*** GIVEN DATA Section Begins ***

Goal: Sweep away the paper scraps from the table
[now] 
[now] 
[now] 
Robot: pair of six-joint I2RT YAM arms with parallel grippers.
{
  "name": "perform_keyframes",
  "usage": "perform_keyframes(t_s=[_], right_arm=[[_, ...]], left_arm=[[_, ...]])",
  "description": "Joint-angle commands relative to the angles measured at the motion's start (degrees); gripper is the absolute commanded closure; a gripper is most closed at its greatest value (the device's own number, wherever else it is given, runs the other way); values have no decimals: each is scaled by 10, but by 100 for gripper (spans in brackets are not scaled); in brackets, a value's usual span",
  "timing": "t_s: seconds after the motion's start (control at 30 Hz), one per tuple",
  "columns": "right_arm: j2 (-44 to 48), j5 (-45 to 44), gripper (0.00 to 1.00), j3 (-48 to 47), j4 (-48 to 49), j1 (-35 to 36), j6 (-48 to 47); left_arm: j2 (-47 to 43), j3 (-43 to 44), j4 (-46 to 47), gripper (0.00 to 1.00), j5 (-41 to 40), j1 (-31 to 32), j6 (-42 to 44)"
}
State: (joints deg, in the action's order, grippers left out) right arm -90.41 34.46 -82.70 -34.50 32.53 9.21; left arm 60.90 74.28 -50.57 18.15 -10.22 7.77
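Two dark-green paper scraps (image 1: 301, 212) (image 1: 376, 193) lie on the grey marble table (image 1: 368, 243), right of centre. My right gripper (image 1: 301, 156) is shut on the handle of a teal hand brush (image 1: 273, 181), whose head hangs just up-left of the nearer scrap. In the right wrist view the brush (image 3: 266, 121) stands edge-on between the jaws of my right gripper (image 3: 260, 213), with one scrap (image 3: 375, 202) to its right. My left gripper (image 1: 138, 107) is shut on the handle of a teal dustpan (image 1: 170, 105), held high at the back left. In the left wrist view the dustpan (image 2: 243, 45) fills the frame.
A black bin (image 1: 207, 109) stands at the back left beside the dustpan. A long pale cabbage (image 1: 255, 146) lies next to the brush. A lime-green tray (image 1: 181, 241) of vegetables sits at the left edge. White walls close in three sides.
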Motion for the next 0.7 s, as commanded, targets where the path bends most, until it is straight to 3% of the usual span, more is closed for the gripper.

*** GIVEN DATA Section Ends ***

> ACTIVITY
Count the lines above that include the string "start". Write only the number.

> EXERCISE RESULT
2